Bookworm Sez: Self-assured woman transforms in mystery read
The truth was bent a little bit.
Okay, so it was actually mangled. Warped beyond anything that might remotely be real. Wrapped up in a colossal “liar-liar-pants-on-fire” conflagration. The truth was nowhere near the lie you told to save face, to save feelings, or as in the new novel “The Wonder” by Emma Donoghue, to save a life.
Lib Wright was so angry, she could hardly breathe.
Yes, she was told that she would be handsomely paid and put up – which was true – but she was also told that her skills as a nurse were essential, which was a lie. All those years of working in a field hospital in the Crimean War, all the time spent learning from the great Miss Nightingale, all the hours spent on patient care, and these Irish villagers were telling her that her assignment was to be little more than jailer.
Anna O’Donnell, they said, was eleven years old and hadn’t had a bite of food for four months. She consumed water by the spoonful, which was to say sparingly, and skeptics had come ‘round. To prove that the child’s feat was a miracle of God, a committee had hired Lib and an elderly nun to watch the girl’s every movement for two weeks.
Anna didn’t need nursing care. She absolutely didn’t need Lib.
But never mind. Miss N had taught Lib to finish a task and, as Lib saw it, her task was not merely to report her observations in respect to Anna, but to reveal the little shammer for what she was. Surely, no child can live without sustenance, and Lib aimed to get to the bottom of it all.
But it wouldn’t be easy. Anna was a sweet, gentle child with a devotion to God and an eagerness to please those in her household, Lib, and the nun, Sister Michael.
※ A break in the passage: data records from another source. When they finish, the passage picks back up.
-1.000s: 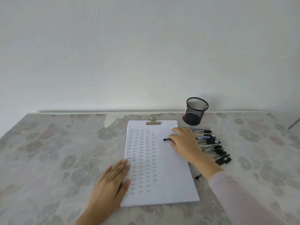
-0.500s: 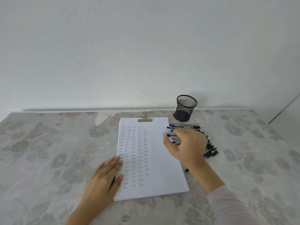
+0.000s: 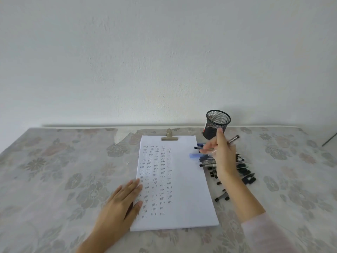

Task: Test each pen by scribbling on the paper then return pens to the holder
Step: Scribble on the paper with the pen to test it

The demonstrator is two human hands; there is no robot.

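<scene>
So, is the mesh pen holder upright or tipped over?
Upright: the mesh pen holder stands on its base, open rim facing up, nothing poking above it.

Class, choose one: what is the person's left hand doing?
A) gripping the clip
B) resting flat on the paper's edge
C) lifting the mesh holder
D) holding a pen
B: the left hand lies with straight fingers on the left edge of the paper; the right hand holds the pen.
</scene>
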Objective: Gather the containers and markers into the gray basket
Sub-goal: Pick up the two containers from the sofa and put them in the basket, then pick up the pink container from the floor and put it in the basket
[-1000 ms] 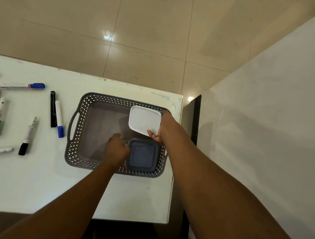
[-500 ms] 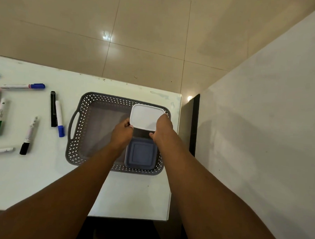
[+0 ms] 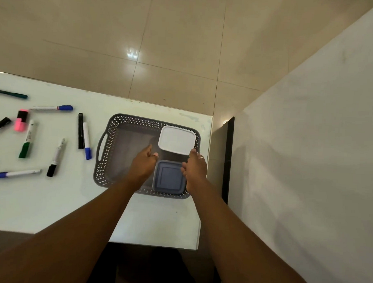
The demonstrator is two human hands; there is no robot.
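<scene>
Head cam looks straight down on a white table (image 3: 50, 210) with the gray basket (image 3: 126, 121) sitting near its right edge. Two containers are already inside, both on the basket's right side: a white-lidded container (image 3: 176, 139) in the far right corner and a blue-lidded container (image 3: 168, 177) in the near right corner, close to each other with a small gap of basket floor between them.

Both hands are over the basket and neither is holding anything. Left hand (image 3: 144, 164) hangs loosely open over the middle of the basket, just left of the blue one, fingers relaxed and a bit curled. Right hand (image 3: 194, 168) is open too, fingers apart, over the basket's right rim, with a ring on one finger. Its fingertips are right by the white lid's near corner; can't tell if they touch.

Markers are all out on the table to the left: a black marker (image 3: 81, 130) and a blue-capped marker (image 3: 87, 140) side by side nearest the basket handle, a green-capped marker (image 3: 27, 142), a pink highlighter (image 3: 21, 124), plus a few more scattered around.
</scene>
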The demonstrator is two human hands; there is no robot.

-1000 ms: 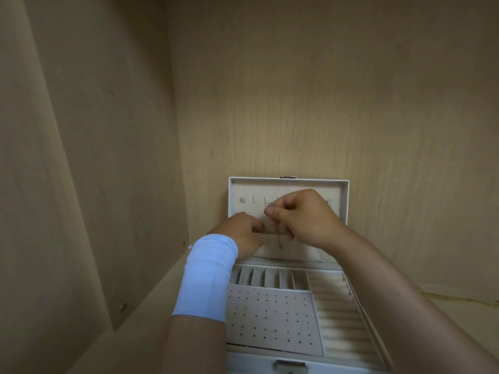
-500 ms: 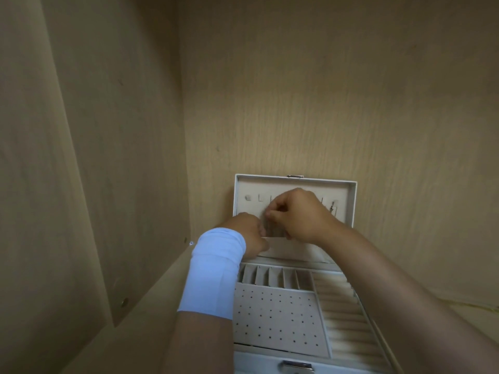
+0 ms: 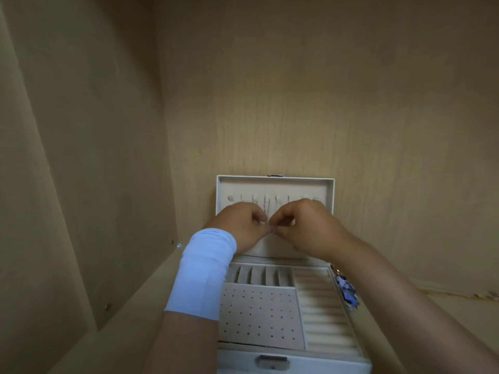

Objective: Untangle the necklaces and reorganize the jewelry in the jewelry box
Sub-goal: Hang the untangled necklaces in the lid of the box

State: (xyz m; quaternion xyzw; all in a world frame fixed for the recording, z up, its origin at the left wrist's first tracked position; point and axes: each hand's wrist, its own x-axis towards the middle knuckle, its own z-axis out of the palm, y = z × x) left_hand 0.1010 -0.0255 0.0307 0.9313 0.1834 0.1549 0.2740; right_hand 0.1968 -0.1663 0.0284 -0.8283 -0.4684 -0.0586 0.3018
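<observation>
A white jewelry box stands open on the shelf, its lid upright against the back wall. Thin necklace chains hang from a row of hooks inside the lid. In front of the lid, my left hand and my right hand meet fingertip to fingertip, both pinching the low end of a fine chain. A white band wraps my left wrist. The tray below has small slots, a dotted earring pad and ring rolls, all without jewelry.
Wooden cabinet walls close in at the left and behind the box. A blue and white patterned piece of jewelry lies on the shelf by the box's right edge, under my right forearm. A metal clasp sits on the box front.
My hands have drawn a little apart and lower; now only the fingertips meet on the chain. The hooks and hanging chains in the lid show above them.
</observation>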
Many times during her eight-hour shift, Lib heard the child’s prayers and saw her playing with her holy cards, but she never saw her eat a bite.
A miracle? No, it was obvious that Anna was in distress: her body was slowly shutting down for lack of food, as Lib’s job suddenly expanded…
Coming to a theater near you? Don’t be surprised.
“The Wonder” practically begs to become a movie, and for a good reason. As she’s done in many of her past novels, author Emma Donoghue takes a snip of something true (yes, there were real Fasting Girls throughout history) and spins a tale around it – in this case, a possible murder, set in Victorian Ireland. While readers of Sherlockian whodunits will relish that, the alternate (and perhaps larger) appeal is in Donoghue’s main character, a no-nonsense, self-assured woman who becomes someone else before us, as the story unspools.
Add in a hint of magic that seems, even to some of its characters, to be terribly out of place and you’ve got a novel that grabs you good, and an ending that’s purely perfect. You’re going to love “The Wonder.” It’s a straight-up edge-of-your-chair read.
Terri Schlichenmeyer has been reading since she was three years old and never goes anywhere without a book. She lives in Wisconsin.